[Stored items from a collection]

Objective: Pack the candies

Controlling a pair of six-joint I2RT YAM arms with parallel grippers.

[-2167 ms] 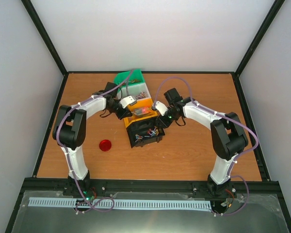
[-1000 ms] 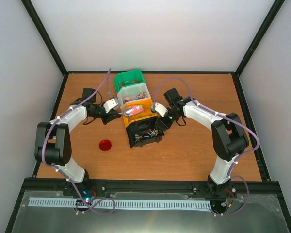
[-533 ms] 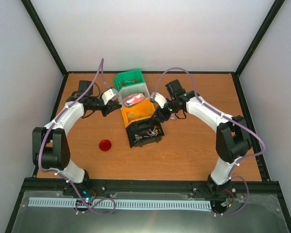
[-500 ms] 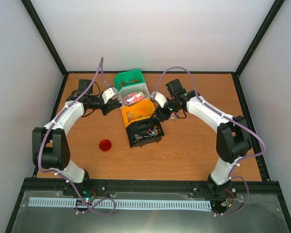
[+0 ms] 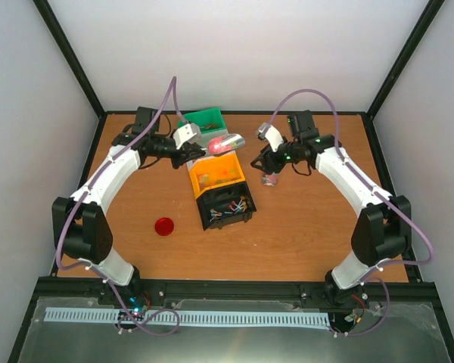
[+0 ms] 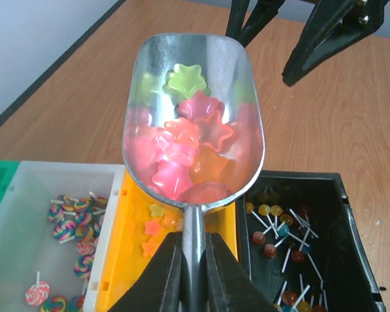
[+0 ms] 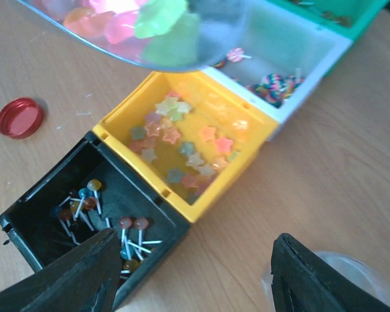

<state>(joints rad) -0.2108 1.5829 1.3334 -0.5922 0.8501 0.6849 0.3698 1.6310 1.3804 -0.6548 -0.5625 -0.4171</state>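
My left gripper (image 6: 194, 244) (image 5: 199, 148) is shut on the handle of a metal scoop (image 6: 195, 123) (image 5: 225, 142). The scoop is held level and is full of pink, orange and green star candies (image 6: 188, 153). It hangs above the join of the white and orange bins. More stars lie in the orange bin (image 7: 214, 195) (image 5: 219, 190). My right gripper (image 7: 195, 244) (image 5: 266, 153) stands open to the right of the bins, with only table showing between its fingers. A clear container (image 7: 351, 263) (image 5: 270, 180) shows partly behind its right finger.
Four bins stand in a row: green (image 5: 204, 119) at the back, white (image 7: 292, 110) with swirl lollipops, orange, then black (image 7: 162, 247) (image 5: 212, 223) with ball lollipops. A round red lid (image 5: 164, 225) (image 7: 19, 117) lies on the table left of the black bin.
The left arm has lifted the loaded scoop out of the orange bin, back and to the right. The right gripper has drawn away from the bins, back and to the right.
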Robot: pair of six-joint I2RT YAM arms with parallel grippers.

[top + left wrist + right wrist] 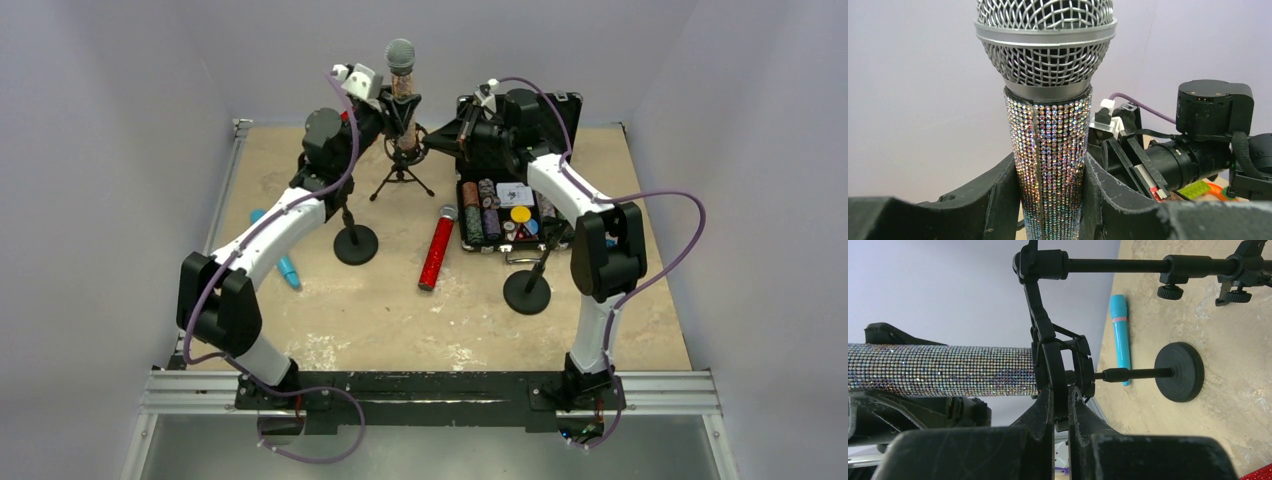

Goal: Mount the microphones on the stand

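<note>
Both arms reach out to the far middle of the table, elbows raised, wrists meeting at the tripod stand from either side. The left gripper comes in from the left, and we see its two fingers pressed against the barrel of the silver-glitter microphone, which it holds upright with the mesh head on top, above the tripod stand. The right gripper comes in from the right with its fingers nearly together, pinching the thin black clip at the top of that stand. The tail of the silver-glitter microphone meets this clip, though we cannot tell whether it is seated. We count three microphones. Apart from the held one, the red-glitter microphone lies flat near the middle of the table, and the light-blue microphone lies flat at the left, partly under the left arm. We count three stands: the tripod stand, one round-base stand beside the left arm and a second round-base stand beside the right arm. One open chip case sits under the right forearm.
</note>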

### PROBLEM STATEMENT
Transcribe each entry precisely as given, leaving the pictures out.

### ANSWER TO THIS TASK
Objective: Pack the candies

Controlling a pair of six-joint I2RT YAM arms with parallel grippers.

[-2167 ms] 
[-1000 ms] 
[-533 ms] 
[-500 ms] 
[+0 ms] 
[+0 ms] 
[+0 ms] 

<state>(joints rad) -0.2108 1.5829 1.3334 -0.5922 0.8501 0.6849 0.3698 1.6310 1.3804 -0.6548 -0.5625 -0.4171</state>
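My left gripper (image 6: 194, 244) (image 5: 199, 148) is shut on the handle of a metal scoop (image 6: 195, 123) (image 5: 225, 142). The scoop is held level and is full of pink, orange and green star candies (image 6: 188, 153). It hangs above the join of the white and orange bins. More stars lie in the orange bin (image 7: 214, 195) (image 5: 219, 190). My right gripper (image 7: 195, 244) (image 5: 266, 153) stands open to the right of the bins, with only table showing between its fingers. A clear container (image 7: 351, 263) (image 5: 270, 180) shows partly behind its right finger.
Four bins stand in a row: green (image 5: 204, 119) at the back, white (image 7: 292, 110) with swirl lollipops, orange, then black (image 7: 162, 247) (image 5: 212, 223) with ball lollipops. A round red lid (image 5: 164, 225) (image 7: 19, 117) lies on the table left of the black bin.
The left arm has lifted the loaded scoop out of the orange bin, back and to the right. The right gripper has drawn away from the bins, back and to the right.
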Robot: pair of six-joint I2RT YAM arms with parallel grippers.

[top + left wrist + right wrist] 

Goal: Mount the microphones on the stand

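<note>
Both arms reach out to the far middle of the table, elbows raised, wrists meeting at the tripod stand from either side. The left gripper comes in from the left, and we see its two fingers pressed against the barrel of the silver-glitter microphone, which it holds upright with the mesh head on top, above the tripod stand. The right gripper comes in from the right with its fingers nearly together, pinching the thin black clip at the top of that stand. The tail of the silver-glitter microphone meets this clip, though we cannot tell whether it is seated. We count three microphones. Apart from the held one, the red-glitter microphone lies flat near the middle of the table, and the light-blue microphone lies flat at the left, partly under the left arm. We count three stands: the tripod stand, one round-base stand beside the left arm and a second round-base stand beside the right arm. One open chip case sits under the right forearm.
</note>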

Nothing else is required for this exercise.